▸ Collected data
· · · · · · ·
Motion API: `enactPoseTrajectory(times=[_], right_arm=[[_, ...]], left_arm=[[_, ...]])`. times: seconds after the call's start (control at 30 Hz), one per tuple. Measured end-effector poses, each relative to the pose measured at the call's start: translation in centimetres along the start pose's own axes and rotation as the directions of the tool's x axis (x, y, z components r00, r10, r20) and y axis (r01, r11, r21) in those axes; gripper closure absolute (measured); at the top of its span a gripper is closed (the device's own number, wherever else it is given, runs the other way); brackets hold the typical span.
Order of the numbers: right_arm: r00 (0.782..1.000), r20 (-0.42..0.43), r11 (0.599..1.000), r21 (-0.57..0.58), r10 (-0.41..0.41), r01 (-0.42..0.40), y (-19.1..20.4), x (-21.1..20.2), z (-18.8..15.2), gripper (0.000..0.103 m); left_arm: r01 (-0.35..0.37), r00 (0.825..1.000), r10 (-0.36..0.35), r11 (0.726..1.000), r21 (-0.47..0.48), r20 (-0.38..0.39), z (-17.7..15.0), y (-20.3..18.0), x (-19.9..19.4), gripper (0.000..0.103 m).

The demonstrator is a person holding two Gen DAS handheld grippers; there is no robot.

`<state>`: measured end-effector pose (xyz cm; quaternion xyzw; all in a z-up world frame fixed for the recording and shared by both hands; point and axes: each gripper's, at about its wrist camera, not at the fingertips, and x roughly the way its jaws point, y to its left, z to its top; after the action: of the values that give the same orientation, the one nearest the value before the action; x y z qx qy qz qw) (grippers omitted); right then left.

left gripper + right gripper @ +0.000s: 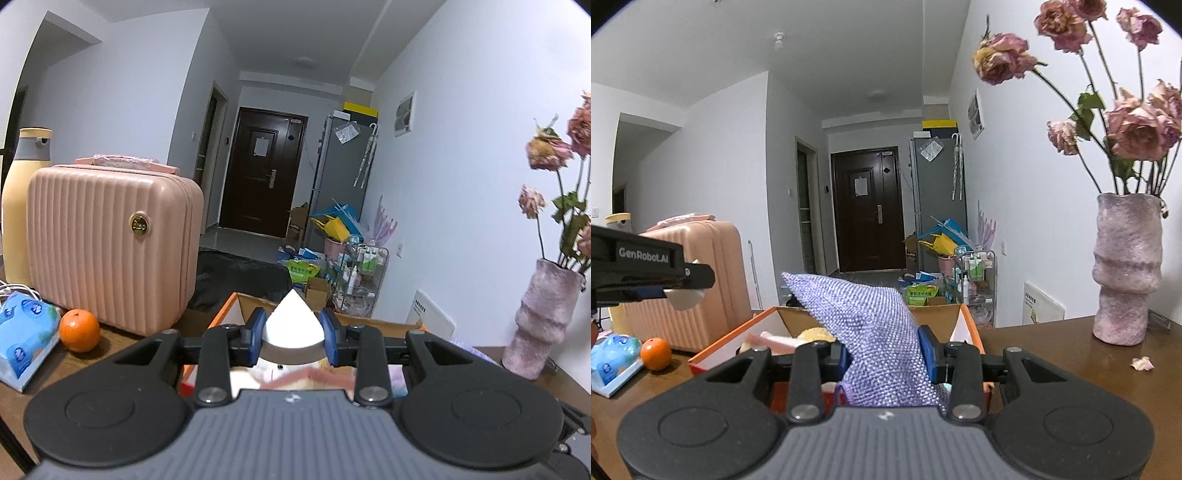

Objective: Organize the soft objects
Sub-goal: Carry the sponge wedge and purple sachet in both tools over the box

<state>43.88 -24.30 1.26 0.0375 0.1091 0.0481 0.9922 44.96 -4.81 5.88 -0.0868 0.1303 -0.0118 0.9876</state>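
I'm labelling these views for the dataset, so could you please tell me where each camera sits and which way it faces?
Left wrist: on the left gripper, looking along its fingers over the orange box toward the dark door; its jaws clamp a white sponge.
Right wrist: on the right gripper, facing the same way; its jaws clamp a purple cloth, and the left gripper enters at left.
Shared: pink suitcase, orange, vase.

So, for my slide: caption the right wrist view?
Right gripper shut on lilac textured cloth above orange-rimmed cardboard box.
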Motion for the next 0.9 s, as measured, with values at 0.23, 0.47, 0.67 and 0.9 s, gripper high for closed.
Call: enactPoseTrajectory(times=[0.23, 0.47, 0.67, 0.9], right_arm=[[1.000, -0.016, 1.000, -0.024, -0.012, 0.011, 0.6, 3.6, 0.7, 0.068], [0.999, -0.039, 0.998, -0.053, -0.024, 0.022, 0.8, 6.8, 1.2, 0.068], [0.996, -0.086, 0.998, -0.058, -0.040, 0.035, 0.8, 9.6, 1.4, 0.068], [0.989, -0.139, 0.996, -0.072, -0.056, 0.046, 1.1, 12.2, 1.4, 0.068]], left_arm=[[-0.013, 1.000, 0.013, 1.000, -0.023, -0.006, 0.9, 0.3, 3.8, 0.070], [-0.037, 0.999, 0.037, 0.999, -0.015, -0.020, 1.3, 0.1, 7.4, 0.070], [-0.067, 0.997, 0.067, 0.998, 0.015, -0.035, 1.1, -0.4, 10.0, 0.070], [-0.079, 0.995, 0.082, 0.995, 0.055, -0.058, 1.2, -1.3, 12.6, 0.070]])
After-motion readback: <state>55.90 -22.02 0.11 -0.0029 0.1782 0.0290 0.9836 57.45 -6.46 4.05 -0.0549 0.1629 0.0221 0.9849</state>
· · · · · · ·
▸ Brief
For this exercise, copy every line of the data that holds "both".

▸ Result of this exercise
`<state>`: measured end-effector pose (xyz cm; quaternion xyzw; all in a z-up world frame fixed for the recording and shared by both hands; point and axes: each gripper's, at about its wrist camera, not at the fingertips, and x roughly the way its jaws point, y to its left, z to its top; after the action: of the values that give the same orientation, the one nearest the value before the action; x y z qx qy qz qw) (grippers omitted); right then left.
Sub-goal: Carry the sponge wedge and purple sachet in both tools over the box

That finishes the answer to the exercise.